I couldn’t help the faint smile that touched my lips. Duncan and I looked different in some ways—for one thing, our scars were different. He wore his hair long enough to cover the points of his ears, and since my ears were blunt, my hair was short, styled to look like a human male who took very good care of himself—but we did look alike.

Alisa thought we looked like gods. That was sweet. Her cheeks flushed and her pulse fluttered in her throat. She wouldn’t be so unguarded with her attraction if she remembered me.

“He’s actually six-foot three,” I said.

She rolled her eyes. “I bet he’d say the same about you.”

I nodded at the sword she carried. “Do you usually answer the door like that?”

“When someone knocks on my door, they usually either want rent money or revenge. So, yes.”

There was a sound down the hall, and she glanced that way, pressing her sword behind her back to conceal it.

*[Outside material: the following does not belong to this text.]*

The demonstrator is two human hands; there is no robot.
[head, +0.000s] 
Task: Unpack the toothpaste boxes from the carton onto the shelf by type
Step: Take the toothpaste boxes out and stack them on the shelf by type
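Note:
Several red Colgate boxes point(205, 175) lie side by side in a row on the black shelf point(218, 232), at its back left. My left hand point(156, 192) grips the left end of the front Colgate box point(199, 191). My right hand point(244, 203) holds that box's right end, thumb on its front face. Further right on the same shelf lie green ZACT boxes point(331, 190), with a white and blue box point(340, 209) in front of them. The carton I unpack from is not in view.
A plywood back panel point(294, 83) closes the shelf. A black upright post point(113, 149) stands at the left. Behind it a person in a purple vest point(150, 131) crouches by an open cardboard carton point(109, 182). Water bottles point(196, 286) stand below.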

“What do you want?” she demanded.

“I want to bring you home.”

Her eyes widened as they returned to me. Got you. Satisfaction rippled through my body, and I rested my shoulder against the doorframe, studying her face.

“Where’s home?” she asked.

“The Fae world.”

Her face immediately turned guarded. “Okay. Sure. And who the hell are you to me?”

Let me put this in human terms for her. “I’m your ex-boyfriend.”

“Really?” She tilted her head to one side. “How come it took you so long to find me? Weren’t looking hard, were you?”

“Not really, no.” I’d searched the Fae world for her, thinking Herrick had her killed. Despite what she’d done to me, I’d wanted to make him pay for hurting her.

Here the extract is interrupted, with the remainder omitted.